"I'm not saying that about myself, but I am saying that about the capacity of the American public", Harris said in response to View co-host Abby Huntsman's question on whether the country was ready for the first woman of color president following President Donald Trump's administration.
Harris has not given any strong indications that she is eyeing a 2020 run, recently telling the media that she would make a decision soon but not elaborating any further.
While Harris has not confirmed plans to run, she is widely considered to be a potential 2020 candidate, along with Sen.
Day in a rally in her hometown of Oakland.
Harris risks appearing indecisive, or worse, disingenuous, if she holds off on announcing her decision much longer, warns veteran Democratic strategist Darry Sragow, the publisher of the nonpartisan California Target Book, who teaches political science at USC.
"There are so many myths that we still are challenged with", she continued.More news: Suspect in death of Davis Police Officer Natalie Corona identified
More news: Graham says Trump isn't giving in on border wall
More news: Amazon reportedly developing a subscription video game streaming service
She has been reported putting together the logistics of the campaign such as selecting a site for her announcement, the headquarters and the personnel.
"Despite a woman's role in the world, there are still certain myths of what a woman can and cannot do, Harris said, citing her mother. I frankly think it's good for the country", Harris said.
A book tour and a flurry of TV appearances enable the California senator to launch a campaign on her own terms. She also spent heavily to build out her digital campaign infrastructure and cultivate supporters online.

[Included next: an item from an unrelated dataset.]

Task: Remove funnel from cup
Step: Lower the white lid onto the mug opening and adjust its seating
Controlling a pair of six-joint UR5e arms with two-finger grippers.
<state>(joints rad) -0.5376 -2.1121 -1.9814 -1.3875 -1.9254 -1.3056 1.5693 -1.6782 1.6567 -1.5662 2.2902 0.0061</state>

Last week, the Massachusetts Democrat became the most prominent person yet to take steps toward a presidential run by forming an exploratory committee.
"He ran as the law-and-order president", Elleithee said of Trump. She has a real chance, and I'll be rooting for her.
"When we had the 2016 elections, it was at the height of Ferguson and Baltimore, and we still didn't have serious engagement with criminal justice reform", said Phillip Atiba Goff, the president of the Center for Policing Equity, referring to the protests that followed the deaths of black men at the hands of police officers in Missouri and Maryland. "Being able to go toe-to-toe with him on law and order in a smarter way, I think, is going to be important".